__Exercise details__. Please set down each line of the data again, unchanged.

[Given material — start]

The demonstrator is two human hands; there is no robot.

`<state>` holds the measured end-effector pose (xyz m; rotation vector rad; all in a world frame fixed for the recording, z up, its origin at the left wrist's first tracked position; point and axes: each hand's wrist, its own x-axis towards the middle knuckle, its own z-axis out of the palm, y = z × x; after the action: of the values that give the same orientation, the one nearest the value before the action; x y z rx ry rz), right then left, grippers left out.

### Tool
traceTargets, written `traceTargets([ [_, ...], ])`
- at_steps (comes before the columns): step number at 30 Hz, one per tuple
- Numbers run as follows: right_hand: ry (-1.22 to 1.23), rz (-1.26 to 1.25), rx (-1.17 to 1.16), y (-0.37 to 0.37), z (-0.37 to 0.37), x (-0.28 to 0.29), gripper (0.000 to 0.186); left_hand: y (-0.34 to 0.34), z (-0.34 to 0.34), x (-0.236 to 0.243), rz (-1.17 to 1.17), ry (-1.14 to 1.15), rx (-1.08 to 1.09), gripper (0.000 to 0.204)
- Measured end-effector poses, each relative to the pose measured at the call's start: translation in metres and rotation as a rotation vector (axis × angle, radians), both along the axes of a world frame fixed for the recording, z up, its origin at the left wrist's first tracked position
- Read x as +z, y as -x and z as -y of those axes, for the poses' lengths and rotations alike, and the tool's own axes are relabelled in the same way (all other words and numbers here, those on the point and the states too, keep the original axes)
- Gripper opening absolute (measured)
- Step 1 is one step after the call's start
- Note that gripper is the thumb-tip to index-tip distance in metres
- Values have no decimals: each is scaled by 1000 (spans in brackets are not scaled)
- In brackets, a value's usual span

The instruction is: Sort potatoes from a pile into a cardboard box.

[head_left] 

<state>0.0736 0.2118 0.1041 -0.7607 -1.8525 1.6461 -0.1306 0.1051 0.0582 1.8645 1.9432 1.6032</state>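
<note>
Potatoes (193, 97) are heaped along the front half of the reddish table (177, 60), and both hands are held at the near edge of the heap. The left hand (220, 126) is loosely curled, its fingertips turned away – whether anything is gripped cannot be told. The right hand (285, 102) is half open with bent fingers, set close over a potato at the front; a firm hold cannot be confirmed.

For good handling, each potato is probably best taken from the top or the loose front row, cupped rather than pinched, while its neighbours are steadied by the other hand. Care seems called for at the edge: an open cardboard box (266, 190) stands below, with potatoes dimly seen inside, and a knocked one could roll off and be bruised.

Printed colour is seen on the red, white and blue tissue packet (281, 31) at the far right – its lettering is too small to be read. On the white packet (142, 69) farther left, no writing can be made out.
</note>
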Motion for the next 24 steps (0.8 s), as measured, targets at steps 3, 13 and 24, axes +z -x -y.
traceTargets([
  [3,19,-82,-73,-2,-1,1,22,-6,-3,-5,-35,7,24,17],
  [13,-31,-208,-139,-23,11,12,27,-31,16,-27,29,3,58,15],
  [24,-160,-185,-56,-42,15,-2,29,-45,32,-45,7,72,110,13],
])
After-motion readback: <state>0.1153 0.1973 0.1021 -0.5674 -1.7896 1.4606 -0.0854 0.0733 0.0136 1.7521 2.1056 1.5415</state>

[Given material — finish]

__Expected answer__.
The demonstrator is two human hands; there is no robot.

`<state>` holds the measured end-effector pose (xyz m; rotation vector rad; all in a world frame fixed for the recording, z up, its origin at the left wrist's first tracked position; point and axes: each hand's wrist, its own x-axis towards the middle knuckle, its own z-axis out of the palm, y = z × x; after the action: of the values that give the same orientation, the one nearest the value before the action; x y z rx ry rz), right then left, grippers left out.

### Tool
traceTargets, written `traceTargets([ [_, ...], ])`
- at_steps (comes before the columns): step number at 30 Hz, one per tuple
- Numbers run as follows: right_hand: ry (-1.22 to 1.23), rz (-1.26 to 1.25), rx (-1.17 to 1.16), y (-0.37 to 0.37), z (-0.37 to 0.37), x (-0.28 to 0.29), gripper (0.000 to 0.186); left_hand: y (-0.34 to 0.34), z (-0.34 to 0.34), x (-0.236 to 0.243), rz (-1.17 to 1.17), ry (-1.14 to 1.15), rx (-1.08 to 1.09), gripper (0.000 to 0.204)
- Measured end-effector poses, each relative to the pose measured at the call's start: translation in metres and rotation as a rotation vector (axis × angle, radians), both along the axes of a world frame fixed for the recording, z up, its origin at the left wrist's first tracked position
- Read x as +z, y as -x and z as -y of those axes, for the poses' lengths and rotations alike, and the tool's own axes are relabelled in the same way (all other words and numbers here, those on the point and the states too, keep the original axes)
- Gripper opening absolute (measured)
- Step 1 is one step after the call's start
- Note that gripper is the thumb-tip to index-tip distance in metres
- Values have no decimals: each is scaled by 1000 (spans in brackets are not scaled)
- In brackets, a value's usual span

The instruction is: Sort potatoes from a pile into a cardboard box.

[head_left] 

<state>0.0736 0.2118 0.1041 -0.7607 -1.8525 1.6461 -0.1306 0.1051 0.0582 1.8645 1.9432 1.6032</state>
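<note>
Potatoes (193, 97) are heaped along the front half of the reddish table (177, 60), and both hands are held at the near edge of the heap. The left hand (220, 126) is loosely curled, its fingertips turned away – whether anything is gripped cannot be told. The right hand (285, 102) is half open with bent fingers, set close over a potato at the front; a firm hold cannot be confirmed.

For good handling, each potato is probably best taken from the top or the loose front row, cupped rather than pinched, while its neighbours are steadied by the other hand. Care seems called for at the edge: an open cardboard box (266, 190) stands below, with potatoes dimly seen inside, and a knocked one could roll off and be bruised.

Printed colour is seen on the red, white and blue tissue packet (281, 31) at the far right – its lettering is too small to be read. On the white packet (142, 69) farther left, no writing can be made out.
</note>
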Motion for the next 24 steps (0.8 s), as measured, targets at steps 3, 13 and 24, axes +z -x -y.
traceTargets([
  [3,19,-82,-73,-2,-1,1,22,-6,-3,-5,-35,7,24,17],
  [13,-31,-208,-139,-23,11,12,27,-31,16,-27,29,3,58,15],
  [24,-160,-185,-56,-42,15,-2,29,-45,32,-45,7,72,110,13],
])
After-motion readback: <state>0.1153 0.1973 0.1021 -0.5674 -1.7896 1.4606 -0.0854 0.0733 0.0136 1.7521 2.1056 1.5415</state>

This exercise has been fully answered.